> **Exercise details**
When the line containing "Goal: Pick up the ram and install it" appears in the data below, begin copying there and stop only after the line containing "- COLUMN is".

Top of Records for the exercise

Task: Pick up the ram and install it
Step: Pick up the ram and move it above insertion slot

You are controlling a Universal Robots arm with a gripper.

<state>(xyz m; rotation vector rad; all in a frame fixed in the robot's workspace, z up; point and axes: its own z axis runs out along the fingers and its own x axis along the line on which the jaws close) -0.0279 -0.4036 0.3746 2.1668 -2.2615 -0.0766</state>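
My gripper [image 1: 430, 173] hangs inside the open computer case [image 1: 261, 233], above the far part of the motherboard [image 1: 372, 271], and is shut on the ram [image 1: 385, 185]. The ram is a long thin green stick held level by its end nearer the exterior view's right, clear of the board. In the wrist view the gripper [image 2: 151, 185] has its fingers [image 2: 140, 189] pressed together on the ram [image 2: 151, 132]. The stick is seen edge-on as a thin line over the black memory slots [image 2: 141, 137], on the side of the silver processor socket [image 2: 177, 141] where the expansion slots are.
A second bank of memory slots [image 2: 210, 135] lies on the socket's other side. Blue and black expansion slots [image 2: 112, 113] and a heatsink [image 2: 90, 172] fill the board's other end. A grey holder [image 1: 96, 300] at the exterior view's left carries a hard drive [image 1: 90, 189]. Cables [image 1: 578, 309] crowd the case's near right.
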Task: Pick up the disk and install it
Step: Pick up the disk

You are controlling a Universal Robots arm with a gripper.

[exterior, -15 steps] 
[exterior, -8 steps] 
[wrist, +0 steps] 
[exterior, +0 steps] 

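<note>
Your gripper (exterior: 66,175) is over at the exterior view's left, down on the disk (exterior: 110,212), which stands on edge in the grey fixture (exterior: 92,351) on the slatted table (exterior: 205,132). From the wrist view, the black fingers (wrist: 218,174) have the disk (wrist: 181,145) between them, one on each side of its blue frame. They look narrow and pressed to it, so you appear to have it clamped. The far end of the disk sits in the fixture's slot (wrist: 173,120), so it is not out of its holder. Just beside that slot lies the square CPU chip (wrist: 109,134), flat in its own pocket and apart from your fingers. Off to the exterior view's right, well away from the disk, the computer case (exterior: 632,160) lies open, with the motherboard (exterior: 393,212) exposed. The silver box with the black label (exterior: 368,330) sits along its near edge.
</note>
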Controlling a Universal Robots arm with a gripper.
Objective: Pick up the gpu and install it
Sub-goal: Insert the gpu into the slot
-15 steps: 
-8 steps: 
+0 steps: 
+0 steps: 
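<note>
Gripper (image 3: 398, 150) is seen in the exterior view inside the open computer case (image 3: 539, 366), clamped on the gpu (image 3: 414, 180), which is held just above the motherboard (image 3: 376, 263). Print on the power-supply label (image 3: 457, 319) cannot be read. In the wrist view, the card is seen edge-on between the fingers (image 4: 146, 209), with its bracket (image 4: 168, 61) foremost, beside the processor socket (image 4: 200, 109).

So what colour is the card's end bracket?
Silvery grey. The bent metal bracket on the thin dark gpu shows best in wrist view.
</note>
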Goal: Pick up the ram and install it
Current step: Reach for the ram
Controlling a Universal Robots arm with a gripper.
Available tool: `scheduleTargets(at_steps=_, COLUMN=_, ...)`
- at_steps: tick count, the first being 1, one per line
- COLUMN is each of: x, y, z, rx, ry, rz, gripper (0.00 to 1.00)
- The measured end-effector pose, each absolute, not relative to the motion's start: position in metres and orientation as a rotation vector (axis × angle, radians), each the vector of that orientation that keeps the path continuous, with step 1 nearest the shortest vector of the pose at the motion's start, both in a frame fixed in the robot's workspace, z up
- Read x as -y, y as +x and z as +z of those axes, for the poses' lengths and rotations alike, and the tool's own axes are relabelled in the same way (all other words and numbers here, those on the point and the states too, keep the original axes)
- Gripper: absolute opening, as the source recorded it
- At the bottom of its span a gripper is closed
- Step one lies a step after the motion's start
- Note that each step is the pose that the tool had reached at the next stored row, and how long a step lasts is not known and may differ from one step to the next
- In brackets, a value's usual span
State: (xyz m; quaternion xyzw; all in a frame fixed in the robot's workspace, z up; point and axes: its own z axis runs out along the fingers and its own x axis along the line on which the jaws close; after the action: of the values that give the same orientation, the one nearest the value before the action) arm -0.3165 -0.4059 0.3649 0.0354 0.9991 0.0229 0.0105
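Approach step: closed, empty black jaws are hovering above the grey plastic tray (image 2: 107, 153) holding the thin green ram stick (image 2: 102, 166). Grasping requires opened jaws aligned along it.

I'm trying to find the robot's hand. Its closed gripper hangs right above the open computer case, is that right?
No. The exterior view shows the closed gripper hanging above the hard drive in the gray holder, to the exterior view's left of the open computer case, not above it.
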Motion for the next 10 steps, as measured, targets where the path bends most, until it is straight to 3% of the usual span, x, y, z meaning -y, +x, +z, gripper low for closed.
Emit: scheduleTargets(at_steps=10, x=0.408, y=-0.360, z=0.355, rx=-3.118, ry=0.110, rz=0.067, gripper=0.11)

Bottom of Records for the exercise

> **Solution**
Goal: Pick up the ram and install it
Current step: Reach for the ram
Controlling a Universal Robots arm with a gripper.
Available tool: `scheduleTargets(at_steps=_, COLUMN=_, ...)`
- at_steps: tick count, the first being 1, one per line
- COLUMN is each of: x, y, z, rx, ry, rz, gripper (0.00 to 1.00)

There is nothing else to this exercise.